Panafrican News Agency, 29 December 2000

Nairobi, Kenya - About 30 widows attending a seminar in Siaya, near the Lake Victoria port town of Kisumu have called for the abolition of the age-old custom of wife inheritance, the Kenyan news agency reported in Nairobi Friday. The women are particularly incensed by the so-called "commercial wife inheritors" charging that they have of late become too costly to maintain in homes.

The agency said the women, who are attending a Widow and Widower seminar, criticised the custom, saying it exposed them to contacting HIV/AIDS. The inheritors also demand for expensive foods and clothes, hence depleting the meagre resources of the affected families.

The women were unanimous that traditional norms forcing widows to be inherited should be stopped because the practice degraded the dignity of women and plunged them into poverty.
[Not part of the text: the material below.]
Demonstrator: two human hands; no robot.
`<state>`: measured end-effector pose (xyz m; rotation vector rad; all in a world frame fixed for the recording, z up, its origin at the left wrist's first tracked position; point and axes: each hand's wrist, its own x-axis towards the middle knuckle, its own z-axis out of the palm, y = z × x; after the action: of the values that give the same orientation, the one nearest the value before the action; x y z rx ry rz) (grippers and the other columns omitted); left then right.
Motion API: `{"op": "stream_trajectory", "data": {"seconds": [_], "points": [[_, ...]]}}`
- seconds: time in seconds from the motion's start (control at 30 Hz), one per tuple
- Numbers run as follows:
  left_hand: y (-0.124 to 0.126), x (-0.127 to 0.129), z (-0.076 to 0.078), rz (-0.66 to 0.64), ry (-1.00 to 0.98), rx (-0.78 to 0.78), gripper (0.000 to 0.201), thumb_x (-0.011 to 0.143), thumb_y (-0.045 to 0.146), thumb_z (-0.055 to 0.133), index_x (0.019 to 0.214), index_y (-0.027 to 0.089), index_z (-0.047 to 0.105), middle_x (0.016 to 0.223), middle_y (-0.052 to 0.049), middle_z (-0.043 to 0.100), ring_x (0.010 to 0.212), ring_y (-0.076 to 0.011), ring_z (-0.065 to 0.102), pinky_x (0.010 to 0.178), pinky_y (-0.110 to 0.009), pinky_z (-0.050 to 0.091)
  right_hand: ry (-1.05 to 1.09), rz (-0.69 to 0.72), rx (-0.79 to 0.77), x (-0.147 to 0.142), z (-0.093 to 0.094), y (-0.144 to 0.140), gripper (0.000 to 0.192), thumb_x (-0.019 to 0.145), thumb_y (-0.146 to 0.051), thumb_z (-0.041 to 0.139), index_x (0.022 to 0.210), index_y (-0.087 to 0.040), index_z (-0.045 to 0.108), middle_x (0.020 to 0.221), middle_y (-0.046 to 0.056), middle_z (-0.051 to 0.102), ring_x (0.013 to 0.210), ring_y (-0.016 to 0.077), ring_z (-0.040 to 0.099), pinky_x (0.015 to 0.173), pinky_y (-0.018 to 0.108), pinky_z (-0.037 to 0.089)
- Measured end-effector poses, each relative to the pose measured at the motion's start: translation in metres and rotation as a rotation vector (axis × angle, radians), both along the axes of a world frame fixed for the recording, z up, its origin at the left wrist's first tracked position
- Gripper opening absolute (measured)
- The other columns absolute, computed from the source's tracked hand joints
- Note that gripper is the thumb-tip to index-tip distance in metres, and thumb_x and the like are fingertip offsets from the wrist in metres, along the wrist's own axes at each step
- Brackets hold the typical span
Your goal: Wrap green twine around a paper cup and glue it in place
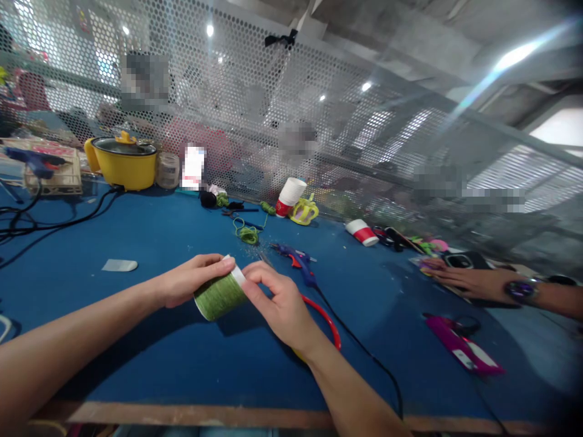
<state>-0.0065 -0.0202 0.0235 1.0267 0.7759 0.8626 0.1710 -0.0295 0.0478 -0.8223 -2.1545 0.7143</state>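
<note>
1. A paper cup wrapped in green yarn [219, 295] is being held on its side above the blue table [150, 243], just below the middle of the view, its white rim pointing toward 1 o'clock.
2. The cup is being clasped by the left hand [194, 279] from 10 o'clock, fingers curled over the top of the wrapped wall.
3. The cup's rim end is being pinched by the right hand [277, 303] from 3 o'clock, thumb and fingertips closed on it.
4. A red hoop [328, 321] is being partly covered by the right wrist, at 4 o'clock of the cup.
5. A blue glue gun [298, 260] is lying near the cup at 1 o'clock, its black cord trailing toward 5 o'clock.
6. A tangle of green yarn [248, 233] is lying at 12 o'clock, farther back.
7. A red-and-white paper cup [288, 197] is standing tilted behind it; another [362, 232] is lying on its side at 2 o'clock.
8. A yellow cooking pot [122, 161] is standing at 10 o'clock, well apart.
9. Another person's hand [464, 280], with a wristwatch, is being rested flat on the table at 3 o'clock.
</note>
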Motion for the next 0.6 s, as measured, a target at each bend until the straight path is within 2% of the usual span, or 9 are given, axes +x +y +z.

The seminar is organised by the Siaya Government Hospital through its Sexually Transmitted Infection programme, and is aimed at sensitising widows and widowers on retrogressive traditional practices fuelling the spread of AIDS in the district.

Siaya Medical Officer, Dr George Obong'o says the widows and widowers are particularly vulnerable to the disease since traditions among the Luo community inn Nyanza province dictate that a widow be inherited.

Obong'o cited that 35 out of every 100 pregnant women visiting the hospital tested HIV positive, while four out of 10 people were also positive in the district.

"Widows and Widowers are now faced with dangers of contracting HIV/AIDS like never before," he warned.

He suggested that both parties should seek the HIV/AIDS status of those they intend to marry if it was absolutely necessary to inherit a spouse.

Wife inheritance is still strong among many tribes in Western Kenya particularly the Luo, who take it as one of their most important traditional rites in disregard to campaigns against it by the authorities, religious organisations and NGOs, who term it "archaic, outdated and retrogressive."

Avowed advocates of the tradition argue that it is one way that society maintains itself as part of a wider cultural set up, and the kinship network.

They also argue that upon the death of either spouse, the survivor is likely to experience loss, unless the in-laws move in with both physical and moral support.